**EXERCISE AIM**
Count lines, not occurrences: report how many lines in the records hold the string "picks", and nothing else.

━━━ SUPPLIED INFORMATION

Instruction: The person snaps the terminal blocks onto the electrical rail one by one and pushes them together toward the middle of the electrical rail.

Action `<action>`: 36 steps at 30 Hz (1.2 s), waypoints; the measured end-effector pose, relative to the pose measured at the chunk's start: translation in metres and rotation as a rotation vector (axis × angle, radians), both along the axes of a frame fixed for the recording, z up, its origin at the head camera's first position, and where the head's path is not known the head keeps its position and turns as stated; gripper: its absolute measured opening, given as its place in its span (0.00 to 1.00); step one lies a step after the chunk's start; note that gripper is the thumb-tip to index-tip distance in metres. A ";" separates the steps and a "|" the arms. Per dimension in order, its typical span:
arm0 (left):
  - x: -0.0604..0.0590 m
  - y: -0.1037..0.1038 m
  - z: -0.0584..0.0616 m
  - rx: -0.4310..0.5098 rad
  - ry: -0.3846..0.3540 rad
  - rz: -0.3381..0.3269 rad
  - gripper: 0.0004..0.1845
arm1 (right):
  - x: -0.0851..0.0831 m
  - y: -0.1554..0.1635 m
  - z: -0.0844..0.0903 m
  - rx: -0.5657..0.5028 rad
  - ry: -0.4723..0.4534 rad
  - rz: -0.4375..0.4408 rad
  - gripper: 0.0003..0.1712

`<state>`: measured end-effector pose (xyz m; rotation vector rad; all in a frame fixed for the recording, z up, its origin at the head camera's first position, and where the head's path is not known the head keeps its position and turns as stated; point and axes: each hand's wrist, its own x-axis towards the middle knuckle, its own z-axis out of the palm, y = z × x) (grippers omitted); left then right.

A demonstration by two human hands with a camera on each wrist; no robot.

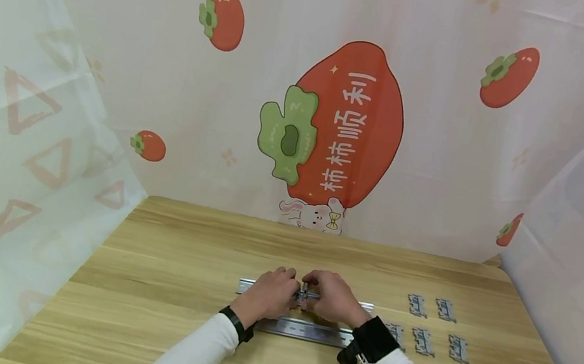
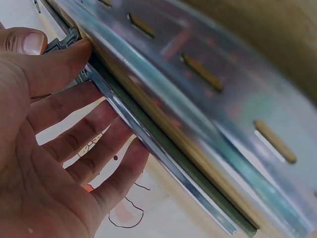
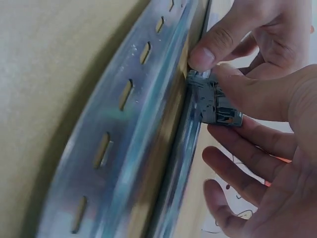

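Note:
Two slotted metal rails lie side by side on the wooden table [image 1: 170, 252]. The far rail [image 1: 366, 307] carries a small grey clip [image 1: 303, 293], where both hands meet. My left hand [image 1: 273, 292] pinches the clip [image 2: 62, 43] between thumb and forefinger, and its other fingers [image 2: 99, 144] lie along the rail's edge [image 2: 163, 148]. My right hand [image 1: 333, 298] holds the same clip [image 3: 215, 106] from the other side, thumb on top and fingers [image 3: 247, 144] beneath. The near rail [image 1: 302, 330] lies in front of my wrists, untouched.
Several loose grey clips [image 1: 424, 341] lie in two rows on the table, to the right of the rails. Printed curtains [image 1: 335, 131] close off the back and both sides. Each wrist wears a black band [image 1: 372, 340].

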<state>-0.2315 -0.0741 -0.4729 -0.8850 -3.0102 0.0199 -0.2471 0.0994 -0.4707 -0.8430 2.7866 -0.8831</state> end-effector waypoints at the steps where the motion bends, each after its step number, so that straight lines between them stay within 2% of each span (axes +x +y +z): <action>1: 0.000 0.000 0.000 0.000 0.000 0.001 0.14 | 0.001 0.000 0.000 0.005 0.004 -0.006 0.25; 5: 0.000 -0.001 0.000 0.011 0.005 -0.004 0.14 | 0.005 -0.001 0.000 0.008 0.009 -0.016 0.26; 9: 0.001 -0.001 -0.001 0.019 0.014 -0.011 0.14 | 0.006 0.002 -0.001 -0.012 0.016 0.018 0.27; 13: 0.002 -0.001 -0.001 0.013 0.006 -0.010 0.14 | 0.007 0.008 -0.003 -0.036 0.014 0.057 0.34; 17: 0.003 0.000 0.000 0.008 -0.004 0.000 0.15 | 0.007 0.016 -0.003 -0.042 0.014 0.060 0.39; 25: 0.002 0.001 -0.001 0.001 0.009 0.018 0.15 | 0.006 0.046 0.004 0.010 0.011 -0.045 0.36; 36: 0.004 0.000 -0.001 0.026 0.013 0.015 0.15 | 0.002 0.115 0.013 0.180 0.095 -0.133 0.31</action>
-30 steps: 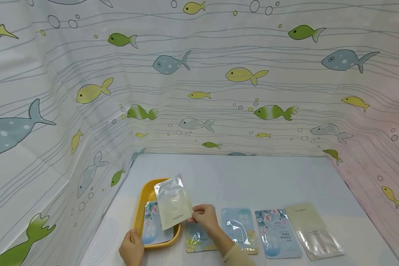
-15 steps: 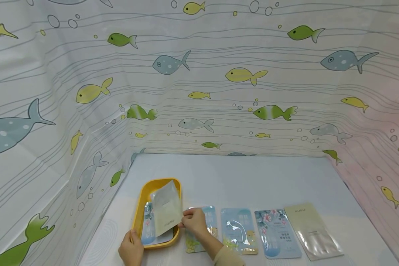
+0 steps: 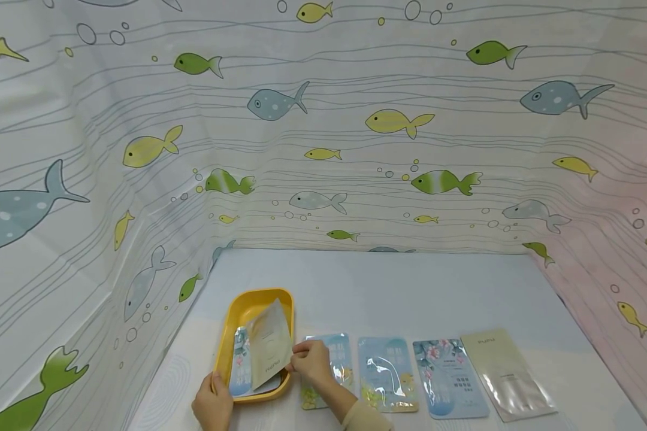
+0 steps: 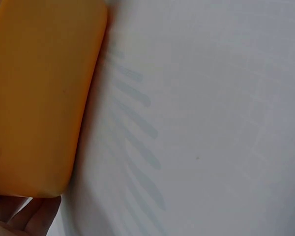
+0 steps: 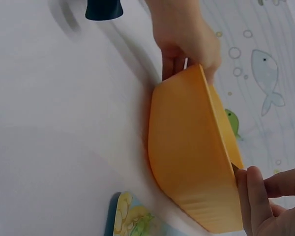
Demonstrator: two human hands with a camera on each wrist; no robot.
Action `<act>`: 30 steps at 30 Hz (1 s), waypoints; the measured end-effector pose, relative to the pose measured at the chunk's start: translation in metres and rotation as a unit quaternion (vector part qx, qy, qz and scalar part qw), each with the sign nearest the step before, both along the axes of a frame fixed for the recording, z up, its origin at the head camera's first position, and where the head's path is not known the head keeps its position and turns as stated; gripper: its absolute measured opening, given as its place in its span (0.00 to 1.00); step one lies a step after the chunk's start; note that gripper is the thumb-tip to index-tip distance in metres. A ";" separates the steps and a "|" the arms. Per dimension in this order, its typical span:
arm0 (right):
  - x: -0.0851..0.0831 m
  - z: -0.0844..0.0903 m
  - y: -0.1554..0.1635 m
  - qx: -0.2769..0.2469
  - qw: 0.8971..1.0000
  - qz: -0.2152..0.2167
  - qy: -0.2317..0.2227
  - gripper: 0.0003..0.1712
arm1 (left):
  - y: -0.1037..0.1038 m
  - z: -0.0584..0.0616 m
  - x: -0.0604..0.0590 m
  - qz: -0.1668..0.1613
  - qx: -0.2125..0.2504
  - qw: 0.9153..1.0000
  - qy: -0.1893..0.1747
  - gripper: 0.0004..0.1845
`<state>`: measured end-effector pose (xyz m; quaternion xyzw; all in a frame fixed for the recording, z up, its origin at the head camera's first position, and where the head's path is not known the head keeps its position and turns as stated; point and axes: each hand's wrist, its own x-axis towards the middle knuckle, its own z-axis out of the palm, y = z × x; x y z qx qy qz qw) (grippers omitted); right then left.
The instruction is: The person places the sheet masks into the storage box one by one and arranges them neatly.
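Head view: compared with a second ago, the pale sachet (image 3: 271,350) sits lower and farther left, inside the outline of the yellow tray (image 3: 250,306), tilted over a floral sachet (image 3: 241,372) that it partly hides. The right hand (image 3: 311,361) pinches its near right corner, having shifted left with it; the left hand (image 3: 212,404) grips the tray's near left corner, as before. Toward the table's (image 3: 388,287) right edge lie two blue sachets (image 3: 385,362), another floral one (image 3: 452,380) and a flat pale one (image 3: 509,374); the right hand and forearm partly cover the nearest blue one.

Smooth plastic tray (image 3: 237,311), glossy foil-like packet (image 3: 271,347), creased wall sheet (image 3: 356,90)
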<state>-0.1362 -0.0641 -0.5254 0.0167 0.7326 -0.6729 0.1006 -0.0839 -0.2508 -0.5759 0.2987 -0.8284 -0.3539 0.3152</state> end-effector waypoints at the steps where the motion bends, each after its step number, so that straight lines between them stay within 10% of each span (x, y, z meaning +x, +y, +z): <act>1: 0.000 -0.001 -0.001 -0.001 1.000 0.003 0.007 0.10 | 0.000 0.000 0.000 -0.001 0.001 1.000 0.001 0.15; 17: 0.011 -0.004 -0.009 0.144 0.973 0.036 0.175 0.05 | -0.001 0.000 0.001 -0.004 -0.001 1.000 0.007 0.15; 30: 0.012 -0.004 -0.005 0.126 0.972 0.080 0.182 0.06 | 0.000 0.001 0.000 -0.004 -0.005 1.000 0.011 0.15</act>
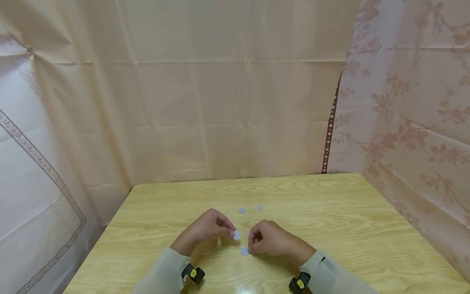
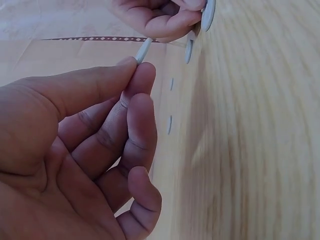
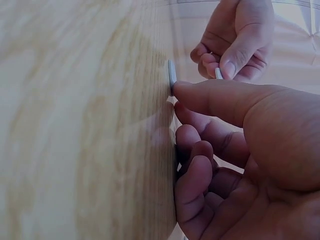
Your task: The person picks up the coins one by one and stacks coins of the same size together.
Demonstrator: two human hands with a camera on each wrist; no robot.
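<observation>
My left hand pinches a flat white disc between thumb and forefinger, just above the table. In the left wrist view this disc stands edge-on at the fingertips, while the other fingers curl loosely below. My right hand is low on the tabletop, its thumb and forefinger at the rim of another white disc. Seen from the right wrist, the thumb touches the near end of that disc; the forefinger's contact is hard to make out. A third disc is mostly hidden behind the right hand.
Two smaller pale discs lie farther back, one on the left and one on the right. The wood-grain table ends at a beige curtain. A floral curtain hangs on the right, a white one on the left.
</observation>
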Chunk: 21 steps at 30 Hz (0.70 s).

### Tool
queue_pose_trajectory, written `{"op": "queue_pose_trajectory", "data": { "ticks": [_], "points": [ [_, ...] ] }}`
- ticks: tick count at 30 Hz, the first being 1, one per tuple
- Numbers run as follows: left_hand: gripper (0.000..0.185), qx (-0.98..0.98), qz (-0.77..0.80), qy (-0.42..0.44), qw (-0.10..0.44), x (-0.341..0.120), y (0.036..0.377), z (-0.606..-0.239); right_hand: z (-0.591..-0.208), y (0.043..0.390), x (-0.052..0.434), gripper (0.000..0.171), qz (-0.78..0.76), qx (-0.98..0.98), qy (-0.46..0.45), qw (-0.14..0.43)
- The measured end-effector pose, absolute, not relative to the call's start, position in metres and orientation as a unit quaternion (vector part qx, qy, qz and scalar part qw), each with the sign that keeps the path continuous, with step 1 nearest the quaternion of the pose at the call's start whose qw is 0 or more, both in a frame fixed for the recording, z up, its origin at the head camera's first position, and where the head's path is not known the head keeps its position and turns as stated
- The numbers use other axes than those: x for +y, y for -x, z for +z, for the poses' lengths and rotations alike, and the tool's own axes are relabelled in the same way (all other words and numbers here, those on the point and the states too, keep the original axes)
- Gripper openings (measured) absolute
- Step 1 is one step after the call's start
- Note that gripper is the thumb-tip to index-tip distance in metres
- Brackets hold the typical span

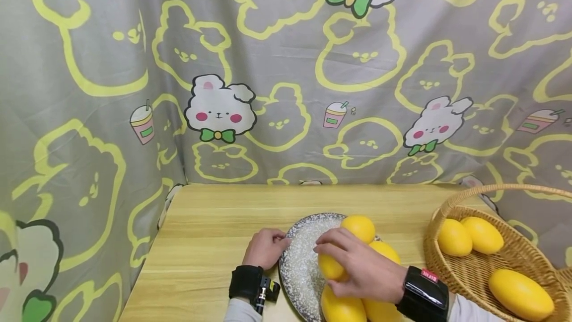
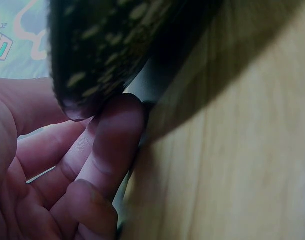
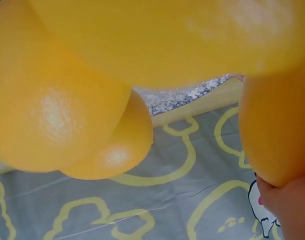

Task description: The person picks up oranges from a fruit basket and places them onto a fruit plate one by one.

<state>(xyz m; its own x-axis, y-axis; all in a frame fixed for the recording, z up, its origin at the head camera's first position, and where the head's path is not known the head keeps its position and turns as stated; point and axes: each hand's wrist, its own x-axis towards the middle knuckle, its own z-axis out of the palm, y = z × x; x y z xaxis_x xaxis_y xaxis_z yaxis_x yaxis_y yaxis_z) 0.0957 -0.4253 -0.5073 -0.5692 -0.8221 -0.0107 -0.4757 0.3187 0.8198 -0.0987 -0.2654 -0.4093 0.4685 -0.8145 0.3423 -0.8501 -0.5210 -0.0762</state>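
A round speckled grey plate lies on the table with several yellow mangoes on it. My left hand grips the plate's left rim, thumb above and fingers curled beneath; the left wrist view shows the dark rim between them. Over the plate, my right hand holds a mango by its fingers and thumb. Around it on the plate lie a mango at the back, another mango behind the hand, and a mango in front. In the right wrist view the held mango appears at the right.
A wicker basket with a tall handle stands at the right, holding a long mango and two smaller ones. The wooden table ends at a patterned grey curtain behind and to the left.
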Motion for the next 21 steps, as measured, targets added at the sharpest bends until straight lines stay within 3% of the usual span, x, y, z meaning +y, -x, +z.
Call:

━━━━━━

**SOLUTION TO THIS EXERCISE**
2